How do you feel about Last Week Tonight?
Want to share your content on R-bloggers? click here if you have a blog, or here if you don't.
Welcome, welcome, welcome!
One thing my husband and I enjoy a lot is watching Last Week Tonight with John Oliver every week. It is an HBO political talk-show that airs on Sunday nights, and we usually watch it while we have dinner sometime during the week. We love the show because it covers a huge amount of diverse topics and news from all over the world, plus we laugh a lot (bittersweet laughs mostly ???????? ♀️ ).
I think John has a fantastic sense of humor and he is a spectacular communicator, but only if you share the way he sees the world. And because he is so enthusiastic about his views, I believe it is a character you either love or hate. I suspect he (as well as the controversial topics he proposes) arouses strong feelings in people and I want to check it by analyzing the comments people leave on his Youtube videos and his Facebook ones as well.
I’ve been wanting to try Julia Silge and David Robinson’s tidytext
package for a while now, and after I read Erin’s text analysis on the Lizzie Bennet Diaries’ Youtube captions I thought about giving Youtube a try ????
Fetching Youtube videos and comments
Every episode has one main story and many short stories that are mostly available to watch online via Youtube.
I’m using the Youtube Data API and the tuber
package to get the info from Youtube (I found a bug in the get_comment_thread
function on the CRAN version, so I recommend you use the GitHub one instead, where that is fixed).
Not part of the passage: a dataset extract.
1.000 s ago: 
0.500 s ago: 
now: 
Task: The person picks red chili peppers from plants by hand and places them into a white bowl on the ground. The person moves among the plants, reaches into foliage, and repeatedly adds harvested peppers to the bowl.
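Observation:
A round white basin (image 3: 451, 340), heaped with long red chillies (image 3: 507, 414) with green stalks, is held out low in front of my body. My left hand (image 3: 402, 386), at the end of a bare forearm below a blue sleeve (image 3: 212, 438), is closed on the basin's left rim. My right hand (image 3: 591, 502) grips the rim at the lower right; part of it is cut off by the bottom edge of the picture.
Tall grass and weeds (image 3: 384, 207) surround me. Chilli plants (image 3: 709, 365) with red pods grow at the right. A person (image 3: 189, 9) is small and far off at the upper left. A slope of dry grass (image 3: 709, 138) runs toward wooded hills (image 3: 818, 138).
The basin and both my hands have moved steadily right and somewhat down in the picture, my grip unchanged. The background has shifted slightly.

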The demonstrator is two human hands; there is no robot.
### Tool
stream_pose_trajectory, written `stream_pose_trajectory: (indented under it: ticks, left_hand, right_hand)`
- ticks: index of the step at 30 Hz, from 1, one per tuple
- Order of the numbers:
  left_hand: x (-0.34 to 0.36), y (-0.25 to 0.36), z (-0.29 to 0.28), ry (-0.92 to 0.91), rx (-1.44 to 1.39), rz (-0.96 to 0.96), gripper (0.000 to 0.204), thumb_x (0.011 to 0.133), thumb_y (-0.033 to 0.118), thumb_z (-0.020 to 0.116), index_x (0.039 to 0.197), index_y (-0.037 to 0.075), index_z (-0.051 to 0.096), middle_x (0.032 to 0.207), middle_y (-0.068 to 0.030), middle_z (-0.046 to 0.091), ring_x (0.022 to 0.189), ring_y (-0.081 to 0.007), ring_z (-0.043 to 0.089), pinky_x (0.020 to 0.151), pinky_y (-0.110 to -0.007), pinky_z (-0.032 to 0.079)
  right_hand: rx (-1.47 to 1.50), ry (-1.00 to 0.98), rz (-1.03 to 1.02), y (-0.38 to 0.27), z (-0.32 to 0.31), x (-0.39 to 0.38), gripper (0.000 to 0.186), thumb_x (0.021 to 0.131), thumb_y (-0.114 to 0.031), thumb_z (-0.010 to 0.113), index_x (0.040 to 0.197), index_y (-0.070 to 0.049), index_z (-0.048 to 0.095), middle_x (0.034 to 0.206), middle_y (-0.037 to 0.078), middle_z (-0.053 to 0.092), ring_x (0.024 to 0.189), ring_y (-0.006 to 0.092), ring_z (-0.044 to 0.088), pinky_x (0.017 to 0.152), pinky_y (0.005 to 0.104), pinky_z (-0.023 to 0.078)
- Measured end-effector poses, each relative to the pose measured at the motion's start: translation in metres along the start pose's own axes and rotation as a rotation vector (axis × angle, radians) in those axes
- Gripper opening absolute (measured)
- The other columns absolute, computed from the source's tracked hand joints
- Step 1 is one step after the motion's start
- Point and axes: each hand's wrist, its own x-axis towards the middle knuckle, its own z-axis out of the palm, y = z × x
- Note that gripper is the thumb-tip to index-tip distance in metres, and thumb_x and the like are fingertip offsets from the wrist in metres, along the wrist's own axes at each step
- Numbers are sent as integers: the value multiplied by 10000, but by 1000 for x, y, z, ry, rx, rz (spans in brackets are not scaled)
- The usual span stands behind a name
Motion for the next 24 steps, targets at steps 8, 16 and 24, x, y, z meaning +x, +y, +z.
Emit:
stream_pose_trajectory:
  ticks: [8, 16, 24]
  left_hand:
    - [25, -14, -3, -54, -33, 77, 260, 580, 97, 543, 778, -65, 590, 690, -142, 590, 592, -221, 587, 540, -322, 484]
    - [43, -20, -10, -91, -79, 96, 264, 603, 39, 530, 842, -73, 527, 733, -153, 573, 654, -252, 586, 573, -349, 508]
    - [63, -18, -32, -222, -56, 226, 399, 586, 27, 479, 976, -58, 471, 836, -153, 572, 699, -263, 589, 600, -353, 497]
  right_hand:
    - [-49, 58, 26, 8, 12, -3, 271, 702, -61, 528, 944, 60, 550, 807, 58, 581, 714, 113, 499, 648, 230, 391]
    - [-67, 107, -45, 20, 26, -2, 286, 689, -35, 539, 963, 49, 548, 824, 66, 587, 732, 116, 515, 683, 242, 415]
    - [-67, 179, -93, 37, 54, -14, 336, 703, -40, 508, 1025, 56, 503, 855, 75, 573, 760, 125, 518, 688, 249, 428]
The first time you need to do some things to obtain authorization credentials so your application can submit API requests (you can follow this guide to do so). Then you just use the tuber::yt_oauth
function that launches a browser to allow you to authorize the application and you can start retrieving information.
First I search for the Youtube channel, I select the correct one and then I retrieve the playlist_id
that I’m going to use to fetch all videos.
library(tuber)
app_id <- "####"
app_password <- "####"
yt_oauth(app_id, app_password)
search_channel <- yt_search("lastweektonight")
channel <- "UC3XTzVzaHQEd30rQbuvCtTQ"
channel_resources <- list_channel_resources(filter = c(channel_id = channel),
part = "contentDetails")
playlist_id <- channel_resources$items[[1]]$contentDetails$relatedPlaylists$uploads
Fetching the videos
To get all videos I use the get_playlist_items
function, but it only retrieve the first 50 elements. I know soodoku is planning on implementing an argument ala “get_all”, but in the meantime I have to implement this myself to get all the videos (I took more than a few ideas from Erin’s script!).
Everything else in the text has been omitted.